We can get a rough idea of this by considering how much physical changes have a mental effect. Psychoactive chemicals, brain damage etc. Look at how much ethanol changes the behaviour of a single neuron in a lab dish. How much it changes human behaviour. And that gives a rough indication of how sensitively dependant human behaviour is on the exact behaviour of its constituent neurons.
For the goal of getting humans to mars, we can do the calculations and see that we need quite a bit of rocket fuel. You could reasonably be in a situation where you had all the design work done, but you still needed to get atoms into the right places, and that took a while. Big infrastructure projects can be easier to design. For a giant damm, most of the effort is in actually getting all the raw materials in place. This means you can know what it takes to build a damm, and be confident it will take at least 5 years given the current rate of concrete production.
Mathematics is near the other end of the scale. If you know how to prove theorem X, you’ve proved it. This stops us being confident that a theorem won’t be proved soon. Its more like a radioactive decay of an fairly long lived atom more likely to be next week than any other week.
I think AI is fairly close to the maths, most of the effort is figuring out what to do.
Ways my statement could be false.
If we knew the algorithm, and the compute needed, but couldn’t get that compute.
If AI development was an accumulation of many little tricks, and we knew how many tricks were needed.
But at the moment, I think we can rule out confident long termism on AI. We have no way of knowing that we aren’t just one clever idea away from AGI.
I agree that purely synthetic AI will probably happen sooner.
I think this post sums up the situation.
If you know how to make an AGI, you are only a little bit of coding before making it. We have limited AI’s that can do some things, and aren’t clear what we are missing. Experts are inventing all sorts of algorithms.

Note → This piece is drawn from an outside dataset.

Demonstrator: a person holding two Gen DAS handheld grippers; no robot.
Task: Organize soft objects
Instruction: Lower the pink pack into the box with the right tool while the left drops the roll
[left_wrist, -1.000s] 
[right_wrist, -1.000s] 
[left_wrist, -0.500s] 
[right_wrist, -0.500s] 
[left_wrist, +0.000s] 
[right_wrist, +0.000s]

There are various approaches like mind uploading, evolutionary algorithms etc that fairly clearly would work if we threw enough effort at them. Current reinforcement learning approaches seem like they might get smart, with enough compute and the right environment.
Unless you personally end up helping make the first AGI, then you personally will probably not be able to see how to do it until after it is done (if at all). The fact that you personally can’t think of any path to AGI does not tell us where we are on the tech path. Someone else might be putting the finishing touches on their AI right now. Once you know how to do it, you’ve done it.
The main risk here is that it’s easy to scare people so much that all of the research gets shut down.
Why do you think that this is easy to do and bad. There are currently a small number of people warning about AI. There is some scary media stories, but not enough to really do much.
Do I really need to spell it out how that would be abused?
If the capability is there, the world has to deal with it, whoever first uses it. If the project is somewhat “use once, then burn all the notes”, then it wouldn’t make it much easier for anyone else to follow in their footsteps.
I feel like if you start seriously considering things that are themselves almost as bad as AI ruin in their implications in order to address potential AI ruin, you took a wrong turn somewhere.
Typical human priors are full of anthropomorphism when thinking about AI. Suppose you have something that has about the effect of some rationality training, of learning about and really understanding a few good arguments for AI risk. Yes the same tech could be used for horrible brainwashy purposes, but hopefully we can avoid giving the tech to people who would use it like that. The hopeful future being one where humanity develops advanced AI very cautiously, taking as long as it needs to get it right, and then has a glorious FAI future. This does not look “almost as bad as AI ruin” to me.